On looking over this nosological arrangement, we find as many anomalies as in any other. As propounding a natural system, it seems to us altogether artificial. The leading characters of the hæmatoses, namely, a morbid condition of the vascular system and of the blood, with increase or diminution of temperature, are by no means exclusively characteristic of the diseases grouped together under that designation. In numerous forms of neuralgia, in hysteria, in various forms of asthma, as, for example, the asthma urinosum, these characters are most prominent.

The family of the phlogoses alone are a natural group. But what pathological relation is there between insolation and delirium tremens, in group 2 of the phlogoses, that there is not between insolation and puerperal convulsions in group 2 of the neuroses? or between ischias postica (sciatica) and meningitis in group 2 of the phlogoses, that there is not between sciatica and the neuralgia properly so called, placed in the somatic neuroses?

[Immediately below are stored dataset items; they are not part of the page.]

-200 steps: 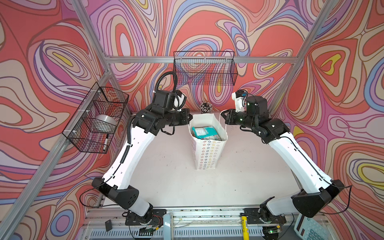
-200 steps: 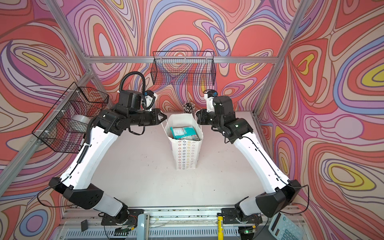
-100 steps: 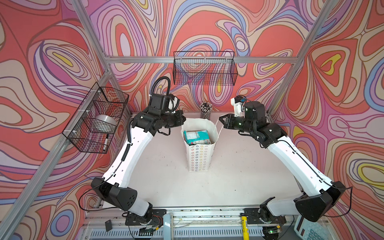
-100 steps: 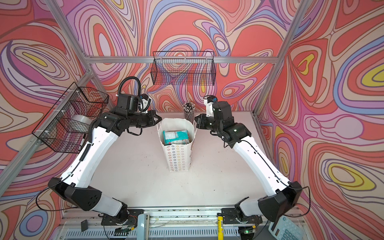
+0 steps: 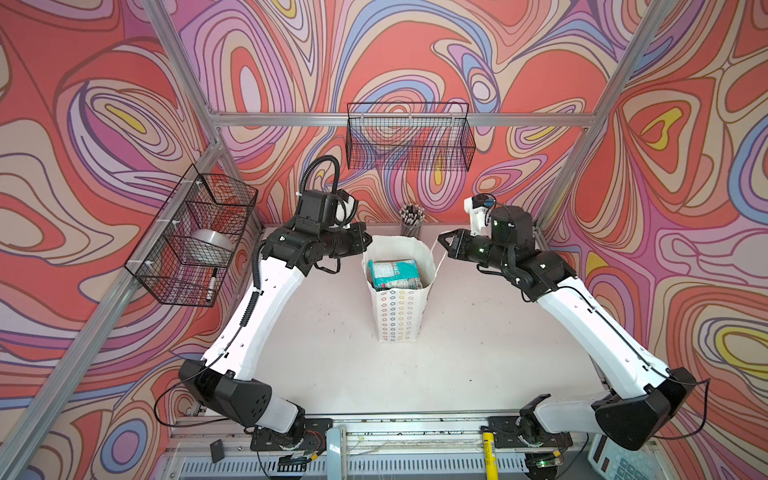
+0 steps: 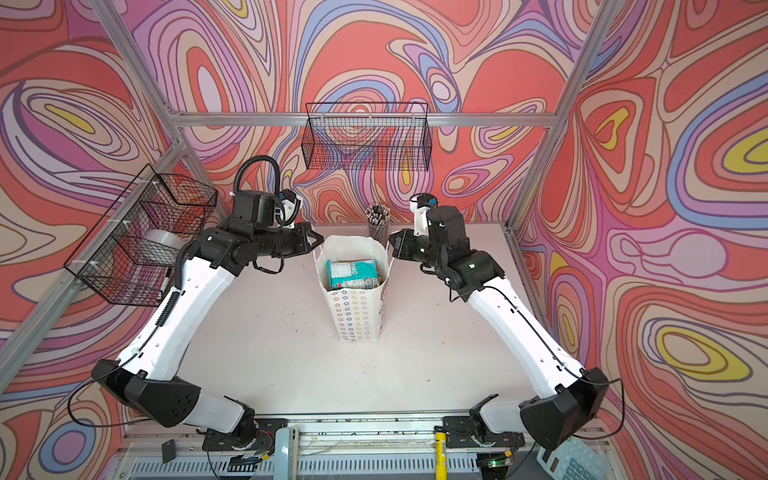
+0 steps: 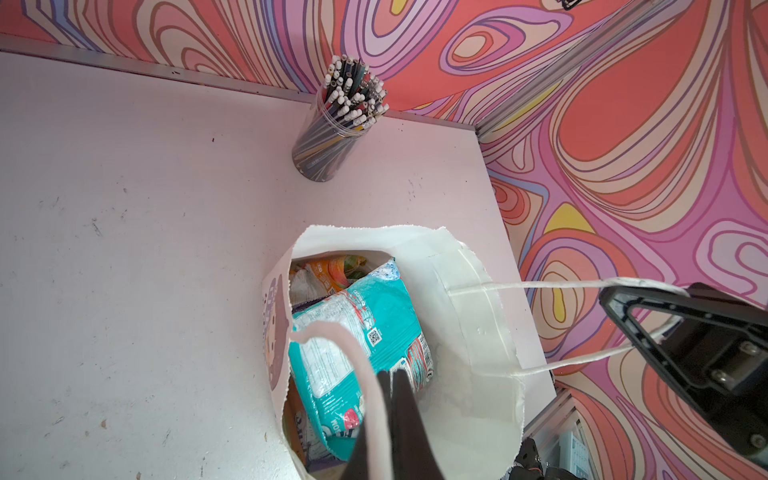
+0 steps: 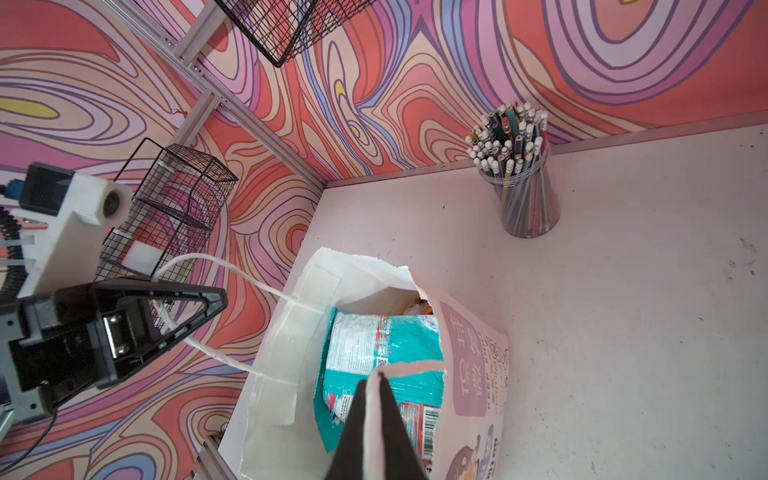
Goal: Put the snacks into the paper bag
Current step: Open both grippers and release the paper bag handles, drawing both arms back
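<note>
The white paper bag (image 5: 398, 316) (image 6: 353, 318) with rows of pastel stars stands upright mid-table. Snacks fill it: a teal pouch (image 5: 394, 272) (image 7: 353, 332) (image 8: 382, 345) lies on top, with an orange pouch (image 7: 332, 270) partly hidden under it. My left gripper (image 5: 367, 241) (image 7: 390, 372) hovers at the bag's left rim, fingers nearly together against one white cord handle (image 7: 357, 353), which hangs slack. At the right rim my right gripper (image 5: 441, 239) (image 8: 374, 374) is shut on the other cord handle (image 7: 540, 284), which is pulled taut.
A clear cup of pencils (image 5: 411, 220) (image 7: 332, 133) stands just behind the bag by the back wall. A black wire basket (image 5: 409, 137) hangs on the back wall. Another wire basket (image 5: 195, 237) on the left wall holds a silver roll.
Both grippers brought the bag by its handles a little left and down, most of it in the first half second. The bag's mouth is now spread wider.
</note>
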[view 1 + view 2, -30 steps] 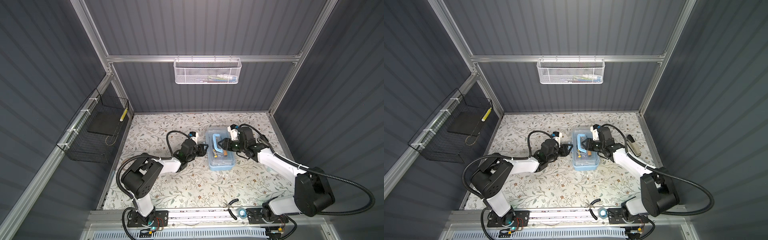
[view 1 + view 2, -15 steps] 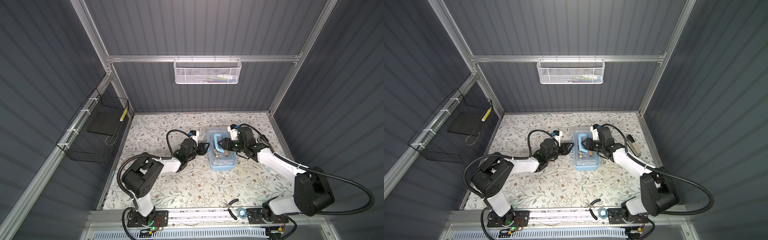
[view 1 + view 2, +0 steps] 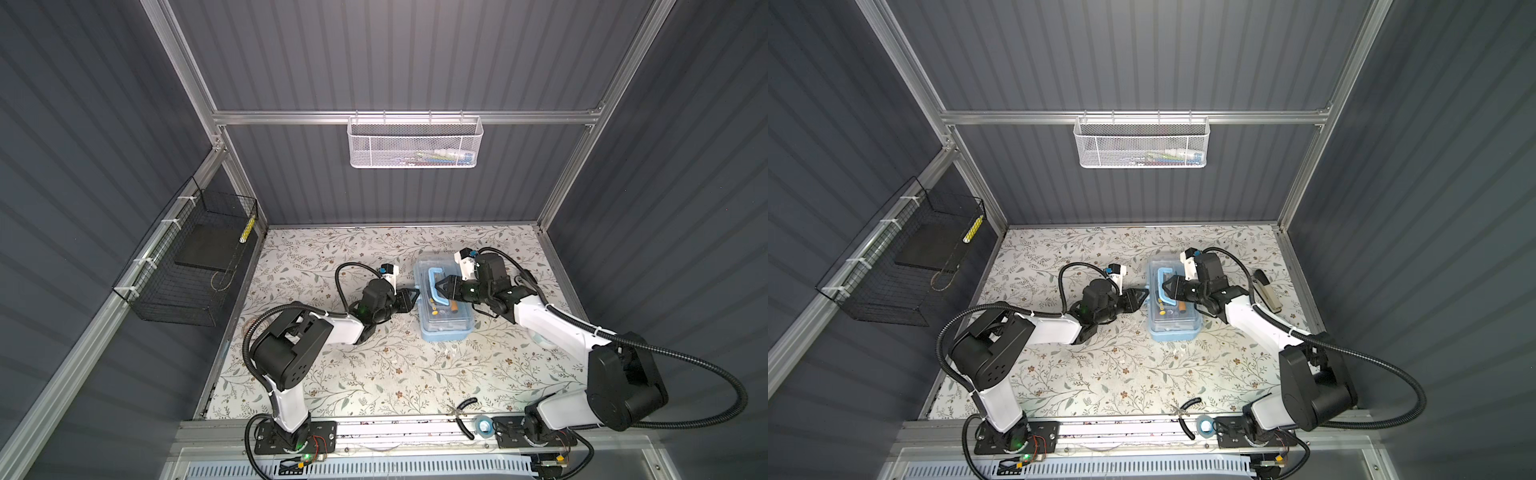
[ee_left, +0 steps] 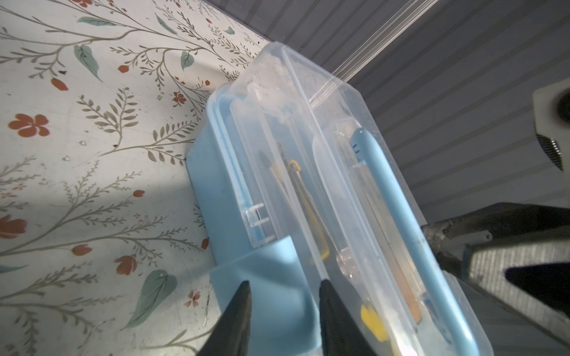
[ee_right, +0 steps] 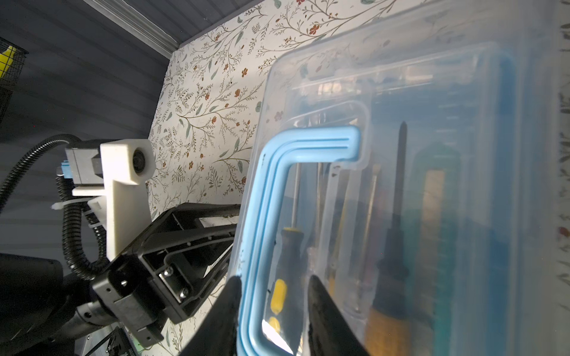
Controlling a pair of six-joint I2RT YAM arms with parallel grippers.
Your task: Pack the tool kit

In our opinion, the exanthematic typhus placed among the typhoid fevers, is, in all its pathological characters, one of the exanthematous fevers, and much more nearly allied to scarlatina, variola, or morbilli, than to typhus cerebralis. While measles are placed amongst the catarrhal affections, with influenza, catarrhus senilis, blennorrhea, &c., scarlatina and variola are grouped amongst the erysipelatous, with erysipelatous angina, and rose of the intestinal mucous membrane, in the same genus as urticaria! This breaking up of the class of epidemic exanthemata, so well defined, and so closely allied to each other, is alone a fatal objection to the adoption of Schönlein's nosology in Britain. This is one of the many anomalies we might notice, but these we leave to be detected by our readers, having already provided them the means of forming a judgment.

Special Pathology of Schönlein. Such being the nosology, what is the pathology of Professor Schönlein? We had marked several passages for criticism and animadversion, in which our author states not only erroneous views, but erroneous facts. Take, for example, the following description of cryptorchidismus, or non-descent of the testicle:

"The patient, although at the age of puberty, is imperfectly developed. The body is elongated, the patient being tall, but he is weak, and in appearance childish. The muscles are weak, and not consolidated: the external genital organs diminutive; the penis does not enlarge, the scrotum is contracted, and contains often one testicle only. There is no beard; the voice is unchanged at puberty, is unmanly, or the 'break' is peculiar, mixed up with bass tones. The patient cannot learn to pronounce certain letters, as particularly the letter R. The mind is also affected; it is childish. The testicles remain altogether in the abdomen, or in the inguinal canal, where they form a perceptible tumour, which may be mistaken for hernia. The absence of the testes from the scrotum, the want of manly development, and the absence of all symptoms indicating incarceration of a portion of intestine, are sufficient for distinguishing the two." (Part I, p. 61.)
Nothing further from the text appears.